Guidance modelbeoordeling voor Nederland

14-10-2019 11:00
Guidance modelbeoordeling voor Nederland, de Nederlandse kustwateren en
de Noordzee, gebaseerd op de HIRLAM run van 06 UTC en de overige
genoemde modellen en gidsen met bijbehorende runtijd.

Geldig tot dinsdag 15 oktober 2019 24.00 locale tijd

Opgesteld op maandag 14 oktober 2019 om 11.19 uur

MODELLENBEOORDELING.
SYNOPTISCHE SITUATIE:
Een oost-west georiënteerde trekrug boven het noorden van ons land
trekt verder noordwaarts. Een warmtefront boven het zuidoosten, trekt
noordwaarts en passeert vanavond de Wadden. Dit warmtefront hoort bij
een klein laag dat boven Bretagne ligt en vannacht East-Anglia bereikt
waarna het daar vandaan verder noordwaarts trekt. Het bijbehorende
koufront bereikt in de nacht naar dinsdag het zuidwesten, om vervolgens
enigszins golvend dinsdagmiddag het noordoosten te passeren.
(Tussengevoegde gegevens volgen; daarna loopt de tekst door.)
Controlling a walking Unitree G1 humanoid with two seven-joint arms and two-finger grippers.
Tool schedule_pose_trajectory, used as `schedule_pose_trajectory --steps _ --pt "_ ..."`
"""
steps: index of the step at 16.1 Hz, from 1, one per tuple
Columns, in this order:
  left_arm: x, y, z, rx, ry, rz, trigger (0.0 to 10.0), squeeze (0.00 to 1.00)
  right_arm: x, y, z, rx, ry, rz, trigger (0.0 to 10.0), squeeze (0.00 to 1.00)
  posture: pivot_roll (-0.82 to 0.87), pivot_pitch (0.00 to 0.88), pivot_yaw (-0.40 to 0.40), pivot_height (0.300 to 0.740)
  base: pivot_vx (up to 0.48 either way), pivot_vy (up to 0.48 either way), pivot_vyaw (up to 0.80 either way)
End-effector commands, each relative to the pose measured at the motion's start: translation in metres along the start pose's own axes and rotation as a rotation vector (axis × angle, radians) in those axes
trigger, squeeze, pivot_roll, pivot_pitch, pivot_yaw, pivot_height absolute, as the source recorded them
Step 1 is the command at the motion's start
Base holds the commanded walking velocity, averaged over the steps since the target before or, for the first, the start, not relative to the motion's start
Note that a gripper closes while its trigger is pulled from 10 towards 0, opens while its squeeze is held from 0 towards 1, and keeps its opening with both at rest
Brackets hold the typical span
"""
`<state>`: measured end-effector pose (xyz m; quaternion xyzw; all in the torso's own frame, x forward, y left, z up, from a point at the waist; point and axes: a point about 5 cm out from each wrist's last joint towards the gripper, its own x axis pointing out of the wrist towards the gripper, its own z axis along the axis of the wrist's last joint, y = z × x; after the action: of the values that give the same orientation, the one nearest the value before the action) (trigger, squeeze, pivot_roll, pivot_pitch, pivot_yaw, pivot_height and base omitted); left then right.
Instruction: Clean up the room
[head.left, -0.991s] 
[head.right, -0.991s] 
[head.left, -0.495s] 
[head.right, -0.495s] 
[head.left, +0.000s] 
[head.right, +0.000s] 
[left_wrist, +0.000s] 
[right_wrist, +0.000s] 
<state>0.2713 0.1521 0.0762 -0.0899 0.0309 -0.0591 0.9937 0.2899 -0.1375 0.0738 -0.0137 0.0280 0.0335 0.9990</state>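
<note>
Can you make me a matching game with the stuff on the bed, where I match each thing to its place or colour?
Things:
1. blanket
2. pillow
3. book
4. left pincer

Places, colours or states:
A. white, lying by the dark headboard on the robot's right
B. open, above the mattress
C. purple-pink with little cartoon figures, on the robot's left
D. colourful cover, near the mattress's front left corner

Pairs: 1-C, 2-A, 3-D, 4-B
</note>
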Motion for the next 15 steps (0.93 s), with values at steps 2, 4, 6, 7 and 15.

Op 500 hPa
zwaait een hoogtetrog ten zuidwesten van Ierland langzaam oostwaarts.
Dinsdagavond bereikt de hoogtetrog het zuidwesten, dan
noordwest-zuidoost georiënteerd. Hierdoor activeert het koufront in de
avond met name boven Duitsland. Woensdagochtend net voorbij het
noordoosten van ons land.

MODELBEOORDELING:
Nabij het warmtefront laten de progtemps van de diverse modellen enige
middelbare onstabiliteit zien en daarom ook enige convectieve neerslag,
hetgeen nu ook in de waarnemingen naar voren komt.
Het langzamere doorlopen van het koufront in Hirlam a.g.v. het
ontwikkelen van een laagje in het front is met name in Hirlam duidelijk
zeer uitgesproken. Laat Hirlam wel vaker zien, maar is wel een punt van
aandacht.
De deels convectieve componenten bij warmte- en koufront maakt dat de
modellen op sommige tijden en locaties flink uiteenlopen in de
neerslagverwachting. Dat maakt dat het geven van een gedetailleerde
neerslagverwachting in tijd en plaats bijzonder ambitieus.

AANDACHTSPUNTEN.
WIND:
Op nadering van het noordwaarts trekkende laag neemt de wind boven zee
toe naar 6 Bft.
Aandacht gaat ook uit naar de de buien op het koufront en de
mogelijkheid van het optreden van (zware) windstoten daarbij. Met name
HAR36 geeft daarvoor nog enige indicatie. Geldt vooralsnog alleen voor
het uiterste zuidwesten van ons land België. Kans op optreden is niet
groter dan 10% volgens HAR-EPS.

BEWOLKING:
Nabij de fronten is met name boven zee een St-signaal te zien. Verder
kunnen op het warmtefront enkele Cb's vanaf hoogte ontwikkelen, met
toppen tot rond FL300. Bij het koufront is dat aanvankelijk ook het
geval, maar eerst alleen in het zuidwesten omdat daarna frontolyse
plaatsvindt als het koufront noordoostwaarts trekt. In het oosten
activeert het koufront weer, maar de progtemps van bijvoorbeeld Twente
zien er stabiel gelaagd uit. Cb's dan waarschijnlijk buiten de
landsgrenzen.

NEERSLAG:
Nabij en op nadering van het warmtefront regen, maar mogelijk ook enkele
ingebedde buien. CAPE die dan aangesproken kan worden ligt rond 400
J/kg. Effectieve schering 20-30 kn, multicel. Op het koufront is de CAPE
aanvankelijk aanzienlijk hoger, tot 1000 J/kg. Schering voor de elevated
buien is circa 20 kn. Bij alle buien is onweer mogelijk, kansen zijn
niet heel groot en liggen veelal rond de 40%.

ZICHT:
Zichtverminderingen lijken voorlopig bepaald te worden door
neerslagintensiteit, behoudens mogelijk wat nevel in de nacht naar
dinsdag.

TEMPERATUUR:
Vandaag Tx van 22°C in het zuidoosten, morgen komt alleen Hirlam nog
met 20+ in het noordoosten omdat als gevolg sterkere golfvormig in het
front deze later het (noord)oosten passeert dan in de andere modellen.